A brief description of each document prefaces each letter, including the location of the original and any information (such as the postmarked date or the return address) found on the envelope.
Dates have been standardized unless they are part of the document.
Some abbreviated words and figures have been expanded.
Ampersands and squiggles have been replaced by “and.”
Obvious typing or spelling errors have been silently corrected.
Words or phrases for which no sufficient transcription could be offered are substituted by [?].
Parts written in French are printed exactly as they stand in the originals. This explains the presence of a number of oddities, which are often intentional puns.
Punctuation has occasionally been adjusted for ease of reading. In most cases, however, it has been left as it appears in the originals, even when this is not grammatically correct.
Editorial insertions are indicated with square brackets.

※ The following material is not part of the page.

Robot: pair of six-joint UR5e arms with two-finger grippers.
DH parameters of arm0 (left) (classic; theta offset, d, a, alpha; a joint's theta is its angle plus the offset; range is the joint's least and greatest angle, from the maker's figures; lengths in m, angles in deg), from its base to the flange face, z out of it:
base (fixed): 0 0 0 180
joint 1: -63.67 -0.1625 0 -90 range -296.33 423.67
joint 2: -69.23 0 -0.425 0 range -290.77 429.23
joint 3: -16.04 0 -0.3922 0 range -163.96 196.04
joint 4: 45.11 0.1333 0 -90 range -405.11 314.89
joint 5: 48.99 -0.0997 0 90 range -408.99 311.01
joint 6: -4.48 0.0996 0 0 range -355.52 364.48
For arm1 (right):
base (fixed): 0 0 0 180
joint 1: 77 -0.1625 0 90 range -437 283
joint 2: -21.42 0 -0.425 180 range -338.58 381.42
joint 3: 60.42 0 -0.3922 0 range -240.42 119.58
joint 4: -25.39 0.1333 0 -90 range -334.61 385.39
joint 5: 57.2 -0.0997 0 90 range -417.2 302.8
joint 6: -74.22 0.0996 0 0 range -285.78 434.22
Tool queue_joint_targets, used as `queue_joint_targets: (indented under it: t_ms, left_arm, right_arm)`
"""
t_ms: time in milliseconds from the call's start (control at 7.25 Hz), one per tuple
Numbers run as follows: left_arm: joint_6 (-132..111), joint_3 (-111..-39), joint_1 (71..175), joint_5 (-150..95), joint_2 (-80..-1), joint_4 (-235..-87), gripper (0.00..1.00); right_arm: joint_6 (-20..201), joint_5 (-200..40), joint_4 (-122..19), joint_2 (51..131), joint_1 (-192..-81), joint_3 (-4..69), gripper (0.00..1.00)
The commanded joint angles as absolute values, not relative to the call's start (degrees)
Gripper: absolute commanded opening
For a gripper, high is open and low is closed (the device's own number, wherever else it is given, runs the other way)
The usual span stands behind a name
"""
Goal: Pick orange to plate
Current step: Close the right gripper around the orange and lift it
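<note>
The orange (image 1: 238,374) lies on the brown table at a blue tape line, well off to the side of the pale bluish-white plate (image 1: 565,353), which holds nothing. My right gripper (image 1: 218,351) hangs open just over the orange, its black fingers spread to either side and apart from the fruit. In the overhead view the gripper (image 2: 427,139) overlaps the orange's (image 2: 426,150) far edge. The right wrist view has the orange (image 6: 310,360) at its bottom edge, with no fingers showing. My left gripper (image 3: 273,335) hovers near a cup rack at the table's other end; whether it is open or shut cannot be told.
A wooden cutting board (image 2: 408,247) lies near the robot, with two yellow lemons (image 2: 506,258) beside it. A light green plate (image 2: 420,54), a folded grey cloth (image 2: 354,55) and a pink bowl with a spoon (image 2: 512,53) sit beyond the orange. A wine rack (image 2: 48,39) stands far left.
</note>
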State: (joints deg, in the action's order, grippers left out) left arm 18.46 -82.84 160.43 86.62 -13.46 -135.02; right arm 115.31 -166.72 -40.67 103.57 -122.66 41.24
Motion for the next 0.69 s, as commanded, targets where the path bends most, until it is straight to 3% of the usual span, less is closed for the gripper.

Where possible a biographical note accompanies the first appearance of an individual.
Abbreviations Used
ALS |
Autographed note signed. A very brief message (entirely in the hand of the author) |
TLS |
Typed letter signed (signature in the hand of the author) |
ANS |
Autographed note signed. A very brief message (entirely in the hand of the author) |
AES |
Autographed endorsement signed (and endorsement on another person’s letter in the hand of the endorser) |
p, pp |
number of pages |
o/c |
oil on canvas |
AAA |
Archives of American Art, Smithsonian Institution, Washington, D.C. |
Houghton |
Houghton Library, Harvard University, Cambridge, Massachusetts |
Miani Johnson |
Courtesy of Miani Johnson, Marian Willard Gallery, New York |
Mark Tobey Papers |
University of Washington Libraries, Special Collections Division, Seattle |
Hess no. |
Inventory number in Julia Feininger’s oeuvre catalogue of paintings by Lyonel Feininger in Hans Hess, Lyonel Feininger (New York: Abrams, 1961), pp. 247–300 |
Prasse W |
Inventory number of woodcut in Leona E. Prasse, Lyonel Feininger, A Definitive Catalogue of his Graphic Work: Etchings, Lithographs, Woodcuts (Cleveland, Ohio: Cleveland Museum of Art, 1972) |
Parallel Visions: Lyonel Feininger and Mark Tobey
Peter Selz
Lyonel Feininger and Mark Tobey established a close friendship rather late in their lives. Having spent fifty years in Germany, Feininger returned to New York, the city of his birth, in 1937. Seven years later he first became aware of Mark Tobey’s work, when the latter had his first solo show at Marian Willard’s gallery in New York. Tobey, who in his lifetime had wandered over three continents, lived in Seattle at the time. A long and fruitful correspondence between the two artists ensued. Different as their lives and paintings were, they found what Goethe called “elective affinities.”
Outside the Mainstream
Feininger and Tobey were both considered peripheral in the art world, which was centered in New York. Feininger often remarked that, whereas in Germany he was seen as an American, in America he was seen as a German artist. During his last twenty years in New York he had little contact with other New York artists. When he taught at the famed Black Mountain College in the summer of 1945, where Robert Motherwell was also teaching, his primary contacts were with Josef Albers, his former Bauhaus colleague, and Alfred Einstein, the German musicologist. Although Feininger exhibited regularly in New York, his shows were held at Curt Valentin’s gallery, a venue dedicated to European artists. His prize at the 1949 Carnegie International had greater international than national impact. His election to the presidency of the Federation of American Painters and Sculptors in 1955—when he was an octogenarian—was primarily honorific, an homage to his lifelong achievement.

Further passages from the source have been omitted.